**THE DATA**:
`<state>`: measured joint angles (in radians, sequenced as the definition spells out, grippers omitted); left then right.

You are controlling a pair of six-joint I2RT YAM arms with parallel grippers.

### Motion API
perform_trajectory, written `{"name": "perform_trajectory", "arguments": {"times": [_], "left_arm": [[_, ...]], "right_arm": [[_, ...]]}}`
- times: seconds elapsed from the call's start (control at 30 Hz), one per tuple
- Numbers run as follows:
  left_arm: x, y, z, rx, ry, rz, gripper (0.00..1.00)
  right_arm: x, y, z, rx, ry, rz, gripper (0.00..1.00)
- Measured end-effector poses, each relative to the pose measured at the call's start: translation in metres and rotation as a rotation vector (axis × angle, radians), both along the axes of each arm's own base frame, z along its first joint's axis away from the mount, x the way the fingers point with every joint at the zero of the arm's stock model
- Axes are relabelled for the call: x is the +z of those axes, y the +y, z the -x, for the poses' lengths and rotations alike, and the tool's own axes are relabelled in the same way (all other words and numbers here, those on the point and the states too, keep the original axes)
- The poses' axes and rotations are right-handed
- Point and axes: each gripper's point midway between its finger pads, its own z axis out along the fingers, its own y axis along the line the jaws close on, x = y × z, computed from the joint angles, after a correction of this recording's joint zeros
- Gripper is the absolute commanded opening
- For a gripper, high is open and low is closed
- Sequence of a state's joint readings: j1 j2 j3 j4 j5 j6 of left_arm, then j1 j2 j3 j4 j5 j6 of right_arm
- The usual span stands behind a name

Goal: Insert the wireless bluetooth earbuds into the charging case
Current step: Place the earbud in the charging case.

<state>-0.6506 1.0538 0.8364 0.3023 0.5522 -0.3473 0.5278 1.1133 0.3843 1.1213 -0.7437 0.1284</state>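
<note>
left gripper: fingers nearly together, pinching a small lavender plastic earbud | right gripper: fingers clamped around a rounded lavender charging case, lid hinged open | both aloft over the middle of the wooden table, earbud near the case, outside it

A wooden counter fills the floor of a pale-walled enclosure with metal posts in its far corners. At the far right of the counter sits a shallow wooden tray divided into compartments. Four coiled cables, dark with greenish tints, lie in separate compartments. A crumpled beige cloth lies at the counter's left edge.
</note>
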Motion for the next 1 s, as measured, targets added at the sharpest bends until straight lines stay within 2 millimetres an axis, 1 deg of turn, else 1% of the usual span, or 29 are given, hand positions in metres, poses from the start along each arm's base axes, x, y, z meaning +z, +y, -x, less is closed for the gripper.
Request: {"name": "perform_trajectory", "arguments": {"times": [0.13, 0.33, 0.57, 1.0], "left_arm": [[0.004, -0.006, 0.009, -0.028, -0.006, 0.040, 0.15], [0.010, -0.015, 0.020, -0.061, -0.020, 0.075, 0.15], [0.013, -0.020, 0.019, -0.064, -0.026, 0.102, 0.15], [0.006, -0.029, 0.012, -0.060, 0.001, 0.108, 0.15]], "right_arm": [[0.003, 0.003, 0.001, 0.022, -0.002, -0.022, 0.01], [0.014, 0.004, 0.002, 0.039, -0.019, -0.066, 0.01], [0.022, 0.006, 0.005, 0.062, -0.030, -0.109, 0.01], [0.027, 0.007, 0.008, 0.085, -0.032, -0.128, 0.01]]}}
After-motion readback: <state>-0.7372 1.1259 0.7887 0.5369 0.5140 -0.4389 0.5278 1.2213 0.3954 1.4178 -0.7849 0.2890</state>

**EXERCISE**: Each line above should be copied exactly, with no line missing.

**WRITTEN ANSWER**:
`<state>`: measured joint angles (in radians, sequenced as the definition spells out, grippers omitted); left then right.

You are controlling a pair of six-joint I2RT YAM arms with parallel grippers.

### Motion API
perform_trajectory, written `{"name": "perform_trajectory", "arguments": {"times": [_], "left_arm": [[_, ...]], "right_arm": [[_, ...]]}}`
- times: seconds elapsed from the call's start (control at 30 Hz), one per tuple
- Numbers run as follows:
  left_arm: x, y, z, rx, ry, rz, gripper (0.00..1.00)
  right_arm: x, y, z, rx, ry, rz, gripper (0.00..1.00)
- Measured end-effector poses, each relative to the pose measured at the call's start: translation in metres and rotation as a rotation vector (axis × angle, radians), both along the axes of each arm's own base frame, z along its first joint's axis away from the mount, x the way the fingers point with every joint at the zero of the arm's stock model
- Axes are relabelled for the call: x is the +z of those axes, y the +y, z the -x, for the poses' lengths and rotations alike, and the tool's own axes are relabelled in the same way (all other words and numbers here, those on the point and the states too, keep the original axes)
- The poses' axes and rotations are right-handed
- Point and axes: each gripper's point midway between its finger pads, its own z axis out along the fingers, its own y axis along the line the jaws close on, x = y × z, computed from the joint angles, after a correction of this recording's joint zeros
- Gripper is the absolute commanded opening
- For a gripper, high is open and low is closed
- Sequence of a state's joint readings: j1 j2 j3 j4 j5 j6 of left_arm, then j1 j2 j3 j4 j5 j6 of right_arm
- The usual span stands behind a name

Goal: Insert the wireless bluetooth earbuds into the charging case
Current step: Place the earbud in the charging case.

<state>-0.6506 1.0538 0.8364 0.3023 0.5522 -0.3473 0.5278 1.1133 0.3843 1.1213 -0.7437 0.1284</state>
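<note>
left gripper: fingers nearly together, pinching a small lavender plastic earbud | right gripper: fingers clamped around a rounded lavender charging case, lid hinged open | both aloft over the middle of the wooden table, earbud near the case, outside it

A wooden counter fills the floor of a pale-walled enclosure with metal posts in its far corners. At the far right of the counter sits a shallow wooden tray divided into compartments. Four coiled cables, dark with greenish tints, lie in separate compartments. A crumpled beige cloth lies at the counter's left edge.
</note>
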Motion for the next 1 s, as measured, targets added at the sharpest bends until straight lines stay within 2 millimetres an axis, 1 deg of turn, else 1% of the usual span, or 29 are given, hand positions in metres, poses from the start along each arm's base axes, x, y, z meaning +z, +y, -x, less is closed for the gripper.
Request: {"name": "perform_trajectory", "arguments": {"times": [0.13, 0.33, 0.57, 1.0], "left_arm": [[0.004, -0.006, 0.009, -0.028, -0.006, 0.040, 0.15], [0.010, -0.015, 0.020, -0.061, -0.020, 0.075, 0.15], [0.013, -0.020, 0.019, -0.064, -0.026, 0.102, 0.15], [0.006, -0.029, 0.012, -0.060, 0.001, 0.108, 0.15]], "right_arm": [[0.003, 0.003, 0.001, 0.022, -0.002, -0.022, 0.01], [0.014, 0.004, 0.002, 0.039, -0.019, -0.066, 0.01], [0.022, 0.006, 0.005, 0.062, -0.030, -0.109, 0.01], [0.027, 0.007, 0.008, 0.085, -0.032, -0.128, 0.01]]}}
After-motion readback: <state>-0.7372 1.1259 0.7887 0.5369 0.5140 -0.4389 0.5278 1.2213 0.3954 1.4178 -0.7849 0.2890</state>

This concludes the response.